◆ AVAILABLE DATA

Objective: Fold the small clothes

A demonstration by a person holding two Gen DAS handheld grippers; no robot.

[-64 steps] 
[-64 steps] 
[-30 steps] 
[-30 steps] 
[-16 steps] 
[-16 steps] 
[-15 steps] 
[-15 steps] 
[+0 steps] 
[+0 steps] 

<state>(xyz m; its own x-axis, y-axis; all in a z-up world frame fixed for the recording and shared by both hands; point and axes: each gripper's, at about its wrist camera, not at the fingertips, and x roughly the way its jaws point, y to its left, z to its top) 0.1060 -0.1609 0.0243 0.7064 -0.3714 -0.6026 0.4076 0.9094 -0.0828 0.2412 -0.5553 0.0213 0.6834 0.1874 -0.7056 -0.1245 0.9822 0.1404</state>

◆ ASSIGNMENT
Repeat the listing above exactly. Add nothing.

◆ RESPONSE BELOW
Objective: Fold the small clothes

A demonstration by a person holding two Gen DAS handheld grippers; no robot.

[-64 steps] 
[-64 steps] 
[-30 steps] 
[-30 steps] 
[-16 steps] 
[-16 steps] 
[-15 steps] 
[-15 steps] 
[+0 steps] 
[+0 steps] 

<state>(xyz m; its own x-axis, y-axis; all in a z-up world frame fixed for the recording and shared by both hands; point and axes: each gripper's, at about its wrist camera, not at the fingertips, and x roughly the way its jaws point, y to its left, z to its top) 0.1060 -0.1609 0.0243 0.7064 -0.3714 -0.6026 0.4076 0.9094 -0.0828 0.2412 -0.5553 0.0213 0.6834 0.1874 -0.7056 -0.1245 0.9822 0.1404</state>

No more output is given for this exercise.